Суворов послал Репнину донесение: "Речка Путна от дождей широка; турок 5-6 тысяч спорили, мы ее перешли, при Фокшанах разбили неприятеля; на возвратном пути в монастыре засели 50 турок с байрактаром, я ими учтивствовал принцу Кобургскому, который послал команду с пушками, и они сдались". В том же роде он извещал и Потемкина, который написал Репнину: "О фокшанском деле я получил, так сказать, глухую исповедь и не знаю, что писать ко двору. Синаксари Александра Васильевича очень коротки; извольте истребовать от него подробного донесения, как дело происходило и куда неприятель обратился". Вследствие неточных известий или по чему другому, Репнин послал Кобургу поздравительное письмо, приписывая ему честь победы. Потемкин делает ему замечание: "В письме к Кобургу вы некоторым образом весь успех ему отдаете. Разве так было? А иначе не нужно их так подымать, и без того они довольно горды".

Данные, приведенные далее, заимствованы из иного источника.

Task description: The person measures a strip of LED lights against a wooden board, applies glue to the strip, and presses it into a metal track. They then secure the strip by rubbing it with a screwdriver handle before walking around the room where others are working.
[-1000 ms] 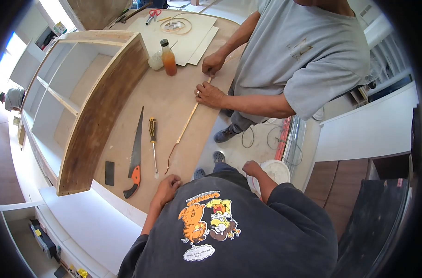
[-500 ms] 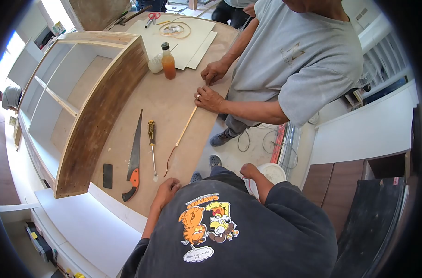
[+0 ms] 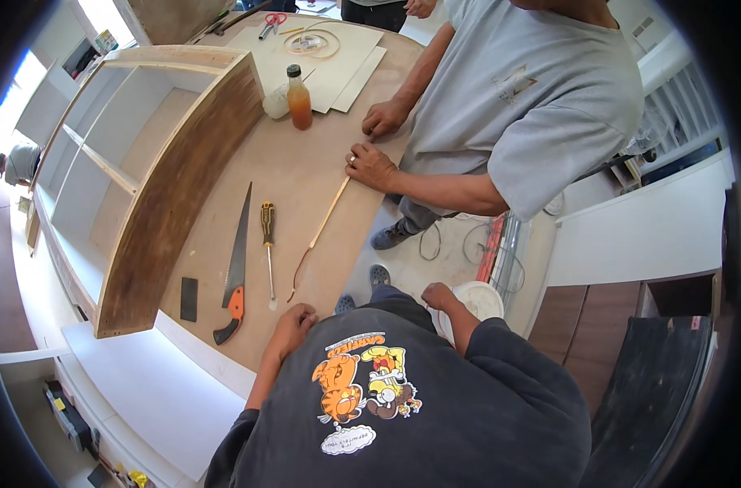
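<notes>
My left hand (image 3: 297, 324) rests on the near table edge with curled fingers, nothing visible in it. The bare end of a thin wire (image 3: 293, 291) lies just beyond it. My right hand (image 3: 439, 296) is closed in front of a white bucket (image 3: 482, 298), with nothing visible in it. A screwdriver (image 3: 267, 225) and an orange-handled saw (image 3: 237, 302) lie on the brown table (image 3: 216, 236), beside a dark flat block (image 3: 189, 299). A co-worker's two hands hold down the far part of a thin pale strip (image 3: 330, 211) joined to the wire.
A curved wooden shelf frame (image 3: 175, 179) stands at the left. A bottle of orange liquid (image 3: 299, 99), pale sheets (image 3: 358, 79), red scissors (image 3: 274, 19) and a coiled strip (image 3: 315, 41) are at the table's far end. The co-worker (image 3: 541, 98) stands at the right edge.
The view has shifted slightly. The co-worker's farther hand has drawn a little away from the nearer one. My hands have stayed nearly where they were.
</notes>
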Action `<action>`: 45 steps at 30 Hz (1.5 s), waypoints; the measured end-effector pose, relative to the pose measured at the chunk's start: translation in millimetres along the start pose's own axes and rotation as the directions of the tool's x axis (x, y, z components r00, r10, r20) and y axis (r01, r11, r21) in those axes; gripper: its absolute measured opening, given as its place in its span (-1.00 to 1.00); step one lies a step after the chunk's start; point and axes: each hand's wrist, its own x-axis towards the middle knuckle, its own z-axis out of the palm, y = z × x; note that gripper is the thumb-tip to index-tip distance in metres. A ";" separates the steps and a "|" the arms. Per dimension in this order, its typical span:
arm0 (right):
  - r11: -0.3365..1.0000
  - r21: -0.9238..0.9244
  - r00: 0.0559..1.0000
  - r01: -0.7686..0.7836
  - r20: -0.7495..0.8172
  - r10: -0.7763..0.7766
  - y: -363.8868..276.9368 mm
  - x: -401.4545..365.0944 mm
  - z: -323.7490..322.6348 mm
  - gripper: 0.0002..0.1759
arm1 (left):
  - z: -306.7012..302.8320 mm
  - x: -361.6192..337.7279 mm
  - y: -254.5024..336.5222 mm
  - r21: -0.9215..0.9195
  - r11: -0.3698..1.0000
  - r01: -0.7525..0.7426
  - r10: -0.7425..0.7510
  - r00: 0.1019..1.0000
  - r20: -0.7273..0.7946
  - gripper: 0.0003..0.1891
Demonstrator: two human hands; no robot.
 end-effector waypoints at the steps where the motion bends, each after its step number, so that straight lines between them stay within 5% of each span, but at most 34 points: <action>1: 0.991 0.116 0.998 -0.070 0.013 0.069 -4.4 -1.4 -8.5 -0.83 | -0.3 0.5 0.7 -0.001 1.000 0.002 -0.002 1.000 0.003 -0.79; 4: 0.970 -0.176 0.985 0.166 -0.016 -0.171 5.1 3.7 -2.4 -0.81 | -0.2 0.8 -0.5 0.011 1.000 -0.020 0.020 1.000 0.002 -0.79; 16: 0.991 0.089 0.994 -0.104 0.032 0.102 -17.3 -4.8 -36.6 -0.79 | 2.4 3.2 -12.8 -0.034 0.999 -0.006 0.006 1.000 -0.004 -0.77; 19: 0.981 -0.165 0.994 0.099 0.051 -0.092 -10.4 -1.0 -25.9 -0.78 | 1.4 3.2 -12.7 -0.025 1.000 -0.012 0.012 1.000 -0.001 -0.77; 25: 0.930 0.334 0.981 -0.154 -0.057 0.183 -13.6 -7.3 -29.7 -0.69 | 0.7 4.0 -12.2 -0.013 1.000 -0.018 0.018 1.000 0.006 -0.76; 29: 0.906 0.381 0.975 -0.183 -0.047 0.217 -15.3 -10.7 -32.6 -0.68 | 1.7 4.9 -16.8 0.003 0.999 -0.048 0.048 0.999 -0.001 -0.76; 37: 0.990 0.133 0.999 -0.040 -0.020 0.043 -2.9 -3.0 -14.5 -0.72 | 3.0 4.2 -16.4 -0.024 0.999 -0.026 0.026 1.000 0.001 -0.76; 40: 0.946 0.268 0.984 -0.180 0.031 0.178 -14.3 -7.8 -31.1 -0.73 | 3.7 4.5 -17.4 -0.033 0.999 -0.031 0.031 1.000 -0.006 -0.76; 45: 0.998 0.066 1.000 -0.020 -0.017 0.021 -4.1 -2.4 -14.5 -0.79 | 0.2 1.2 -5.6 -0.007 1.000 0.020 -0.020 1.000 0.008 -0.77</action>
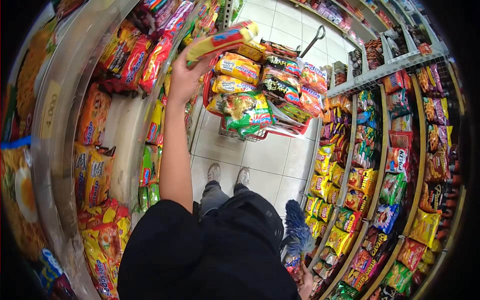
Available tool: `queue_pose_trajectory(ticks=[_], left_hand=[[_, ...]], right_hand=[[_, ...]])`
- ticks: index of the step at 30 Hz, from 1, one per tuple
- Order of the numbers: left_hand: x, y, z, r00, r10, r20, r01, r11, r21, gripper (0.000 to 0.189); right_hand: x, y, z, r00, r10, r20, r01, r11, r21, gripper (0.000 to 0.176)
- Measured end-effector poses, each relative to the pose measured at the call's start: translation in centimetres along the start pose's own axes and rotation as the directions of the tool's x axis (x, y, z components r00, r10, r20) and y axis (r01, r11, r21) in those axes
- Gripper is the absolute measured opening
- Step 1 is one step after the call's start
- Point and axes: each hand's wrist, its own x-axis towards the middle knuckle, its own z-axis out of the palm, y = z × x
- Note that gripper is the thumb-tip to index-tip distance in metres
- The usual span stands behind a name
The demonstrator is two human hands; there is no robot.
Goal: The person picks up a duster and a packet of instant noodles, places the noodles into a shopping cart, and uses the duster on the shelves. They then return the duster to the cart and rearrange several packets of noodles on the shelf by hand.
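In the upper middle, my left hand [189, 75] is raised with the arm stretched out, its fingers closed around a yellow and red noodle pack [225, 41]. That pack is tilted over the left edge of a red wire shopping basket [250, 135]. Stacked in the basket are yellow noodle packs [240, 68], dark noodle packs [281, 85], orange-and-white packs [314, 77] and a green pack [247, 112] on the near side. Low at the right, my right hand [304, 282] grips the handle of a blue-grey duster [298, 227], its fluffy head pointing up.
Left of me stands a shelf [125, 150] holding noodle packs, with a bare strip of board among them. Right of me, sloped racks [345, 200] hold rows of snack bags. A dark pull handle [317, 37] rises behind the basket. The floor [267, 155] is pale tile.
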Motion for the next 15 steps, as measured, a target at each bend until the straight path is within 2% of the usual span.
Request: queue_pose_trajectory(ticks=[1, 2, 3, 4, 5, 7, 9, 11, 12, 13, 15], left_hand=[[-0.2, 0.9, 0.3, 0.999, 0.026, 0.024, -0.024, 0.997, -0.077, 0.039], [-0.6, 1.8, 0.6, 0.998, 0.046, 0.045, -0.038, 0.988, -0.153, 0.038], [-0.8, 2.3, 0.7, 0.996, 0.069, 0.063, -0.053, 0.972, -0.228, 0.038], [-1.3, 2.4, 0.5, 0.981, 0.116, 0.154, -0.059, 0.942, -0.332, 0.036], [-1.9, 2.2, 0.5, 0.98, 0.09, 0.177, -0.003, 0.899, -0.437, 0.038], [-3.3, 1.5, 0.4, 0.972, 0.051, 0.228, 0.106, 0.775, -0.623, 0.043], [-4.8, -0.7, -0.4, 0.946, -0.016, 0.325, 0.229, 0.743, -0.629, 0.057], [-6.4, -0.5, 0.5, 0.88, -0.108, 0.462, 0.458, 0.448, -0.768, 0.052], [-7.8, -1.5, 1.1, 0.878, -0.044, 0.477, 0.476, 0.196, -0.857, 0.047], [-9.0, -2.0, 1.2, 0.845, -0.086, 0.528, 0.534, 0.203, -0.821, 0.042], [-11.1, -4.3, 3.0, 0.822, 0.019, 0.568, 0.561, 0.136, -0.816, 0.037]], right_hand=[[-0.5, 1.1, -0.9, 0.989, -0.033, 0.145, 0.024, 0.998, 0.063, 0.034], [-1.9, 1.8, 1.8, 0.992, -0.097, -0.075, 0.104, 0.99, 0.093, 0.037], [-3.3, 2.6, 4.6, 0.944, -0.156, -0.291, 0.188, 0.978, 0.086, 0.041], [-3.3, 3.2, 5.9, 0.906, -0.18, -0.383, 0.213, 0.976, 0.045, 0.037], [-2.9, 3.8, 6.4, 0.881, -0.195, -0.43, 0.212, 0.977, -0.007, 0.033], [-0.6, 4.9, 6.3, 0.867, -0.243, -0.435, 0.194, 0.969, -0.154, 0.025], [2.6, 5.7, 6.2, 0.869, -0.287, -0.404, 0.167, 0.937, -0.306, 0.019], [5.9, 6.1, 6.3, 0.866, -0.331, -0.375, 0.14, 0.88, -0.453, 0.016], [7.3, 6.0, 6.5, 0.864, -0.351, -0.362, 0.13, 0.849, -0.512, 0.016], [8.5, 5.7, 6.7, 0.864, -0.363, -0.349, 0.121, 0.822, -0.556, 0.018], [9.9, 4.5, 7.2, 0.866, -0.374, -0.331, 0.113, 0.792, -0.6, 0.023]])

Фокшанская победа вызвала радость при союзных дворах, особенно в Вене, так как это была первая победа австрийцев с начала войны. Императрица Екатерина заплакала от удовольствия, поехала из Царского Села прямо в Казанский собор, где слушала благодарственный молебен с коленопреклонением, в присутствии великих князей, вызванных из Гатчины. Суворов был награжден бриллиантовым крестом и звездой к ордену Андрея Первозванного, а от австрийского императора получил богатую табакерку с бриллиантовым шифром при очень любезном рескрипте. Кобургу пожалован большой крест ордена Марии Терезии.

И прежде турки знали Суворова, но теперь он стал им особенно известен; ему даже дали кличку. Перед тем он как-то наступил на иголку, которая вошла ему в ступню ноги и там сломилась; сломанный конец трудно было вытащить и потому Суворов хромал. Его назвали Топал-паша, хромой генерал.

Июль прошел, а Потемкин ничего еще не сделал; армия его продолжала медленно двигаться от Ольвиополя к Днестру. Он опасался за Крым, за Кубань, колебался, раздумывал - осаждать ли Бендеры или идти в Молдавию, куда по слухам тянулись огромные турецкие силы. Когда наступательные намерения великого визиря показались Потемкину несомненными, он приказал Репнину предпринять также наступательную операцию. Репнин выслал отряд для подкрепления Суворова и сохранения с ним связи и направился противу наступавшего корпуса Гассана (бывшего капитан-паши). При Сальчах произошло 18 августа авангардное дело и затем ночное отступление турок. Репнин пошел дальше, подошел к Измаилу, самой сильной крепости на Дунае, и стал в пушечном выстреле. Русская артиллерия открыла сильный огонь; загорелось предместье, за ним город; в крепостной стене образовалась брешь. Войска с нетерпением ждали штурма, находясь на ногах с раннего утра до вечера, но Репнин не отважился, убоясь "знатной потери и памятуя приказание Потемкина - сберегать людей". Ударили отбой; после 2300 выпущенных снарядов пальба замолкла; с музыкой и барабанным боем войска отступили, но по удостоверению очевидца, и с весьма тяжелым чувством. Репнин пошел обратно и, перейдя р. Ларгу, остановился.